◆ **Records for the exercise**:

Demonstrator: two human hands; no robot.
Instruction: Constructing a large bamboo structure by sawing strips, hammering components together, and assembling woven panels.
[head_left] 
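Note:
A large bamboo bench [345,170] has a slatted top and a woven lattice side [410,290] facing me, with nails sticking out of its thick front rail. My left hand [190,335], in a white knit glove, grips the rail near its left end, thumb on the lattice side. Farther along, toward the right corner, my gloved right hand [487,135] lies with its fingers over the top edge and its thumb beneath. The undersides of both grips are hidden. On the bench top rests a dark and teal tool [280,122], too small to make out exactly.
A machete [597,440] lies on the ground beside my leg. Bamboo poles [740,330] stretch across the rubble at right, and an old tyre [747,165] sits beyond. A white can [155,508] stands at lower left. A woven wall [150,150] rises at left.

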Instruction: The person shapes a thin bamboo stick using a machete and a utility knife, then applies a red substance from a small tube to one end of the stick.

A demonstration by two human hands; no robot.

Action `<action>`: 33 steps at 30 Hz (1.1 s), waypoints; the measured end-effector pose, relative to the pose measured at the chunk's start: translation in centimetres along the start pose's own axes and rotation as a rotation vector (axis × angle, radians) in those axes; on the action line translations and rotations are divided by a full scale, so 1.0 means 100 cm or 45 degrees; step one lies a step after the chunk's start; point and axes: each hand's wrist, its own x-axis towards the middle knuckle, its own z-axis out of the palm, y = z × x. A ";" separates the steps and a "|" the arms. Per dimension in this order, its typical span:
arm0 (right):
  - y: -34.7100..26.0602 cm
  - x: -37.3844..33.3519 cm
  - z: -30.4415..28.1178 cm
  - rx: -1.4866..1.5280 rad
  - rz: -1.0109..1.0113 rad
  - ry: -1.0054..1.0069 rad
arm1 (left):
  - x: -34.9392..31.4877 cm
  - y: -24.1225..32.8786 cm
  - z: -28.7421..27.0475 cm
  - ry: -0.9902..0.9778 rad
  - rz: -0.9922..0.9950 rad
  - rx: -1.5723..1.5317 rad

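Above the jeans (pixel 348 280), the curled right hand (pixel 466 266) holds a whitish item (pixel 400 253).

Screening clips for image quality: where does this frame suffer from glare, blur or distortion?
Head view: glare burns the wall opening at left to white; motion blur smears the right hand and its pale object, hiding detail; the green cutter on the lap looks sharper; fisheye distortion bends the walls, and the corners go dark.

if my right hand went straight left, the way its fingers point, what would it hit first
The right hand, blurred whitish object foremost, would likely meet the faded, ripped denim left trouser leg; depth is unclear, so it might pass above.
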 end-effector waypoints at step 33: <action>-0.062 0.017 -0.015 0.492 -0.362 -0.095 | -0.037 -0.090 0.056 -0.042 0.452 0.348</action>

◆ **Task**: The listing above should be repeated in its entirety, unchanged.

◆ **Exercise response**:
Demonstrator: two human hands; no robot.
Instruction: Constructing a large bamboo structure by sawing strips, hammering components together, and assembling woven panels.
[head_left] 
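Note:
A large bamboo bench [345,170] has a slatted top and a woven lattice side [410,290] facing me, with nails sticking out of its thick front rail. My left hand [190,335], in a white knit glove, grips the rail near its left end, thumb on the lattice side. Farther along, toward the right corner, my gloved right hand [487,135] lies with its fingers over the top edge and its thumb beneath. The undersides of both grips are hidden. On the bench top rests a dark and teal tool [280,122], too small to make out exactly.
A machete [597,440] lies on the ground beside my leg. Bamboo poles [740,330] stretch across the rubble at right, and an old tyre [747,165] sits beyond. A white can [155,508] stands at lower left. A woven wall [150,150] rises at left.
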
Instruction: The person shapes a thin bamboo stick using a machete and a utility knife, then applies a red substance from a small tube to one end of the stick.

A demonstration by two human hands; no robot.

Action `<action>`: 33 steps at 30 Hz (1.1 s), waypoints; the measured end-effector pose, relative to the pose measured at the chunk's start: translation in centimetres along the start pose's own axes and rotation as a rotation vector (axis × angle, radians) in those axes; on the action line translations and rotations are divided by a full scale, so 1.0 means 100 cm or 45 degrees; step one lies a step after the chunk's start; point and axes: each hand's wrist, its own x-axis towards the middle knuckle, its own z-axis out of the palm, y = z × x. A ";" separates the steps and a "|" the arms. Per dimension in this order, its typical span:
arm0 (right):
  - y: -34.7100..26.0602 cm
  - x: -37.3844..33.3519 cm
  - z: -30.4415..28.1178 cm
  - rx: -1.4866..1.5280 rad
  - rz: -1.0109..1.0113 rad
  - ry: -1.0054..1.0069 rad
arm1 (left):
  - x: -34.9392..31.4877 cm
  - y: -24.1225..32.8786 cm
  - z: -28.7421..27.0475 cm
  - ry: -0.9902..0.9778 rad
  - rz: -0.9922..0.9950 rad
  - rx: -1.5723..1.5317 rad

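Above the jeans (pixel 348 280), the curled right hand (pixel 466 266) holds a whitish item (pixel 400 253).

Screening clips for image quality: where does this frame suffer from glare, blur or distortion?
Head view: glare burns the wall opening at left to white; motion blur smears the right hand and its pale object, hiding detail; the green cutter on the lap looks sharper; fisheye distortion bends the walls, and the corners go dark.

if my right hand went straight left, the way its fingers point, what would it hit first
The right hand, blurred whitish object foremost, would likely meet the faded, ripped denim left trouser leg; depth is unclear, so it might pass above.
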 end-effector waypoints at step 33: <action>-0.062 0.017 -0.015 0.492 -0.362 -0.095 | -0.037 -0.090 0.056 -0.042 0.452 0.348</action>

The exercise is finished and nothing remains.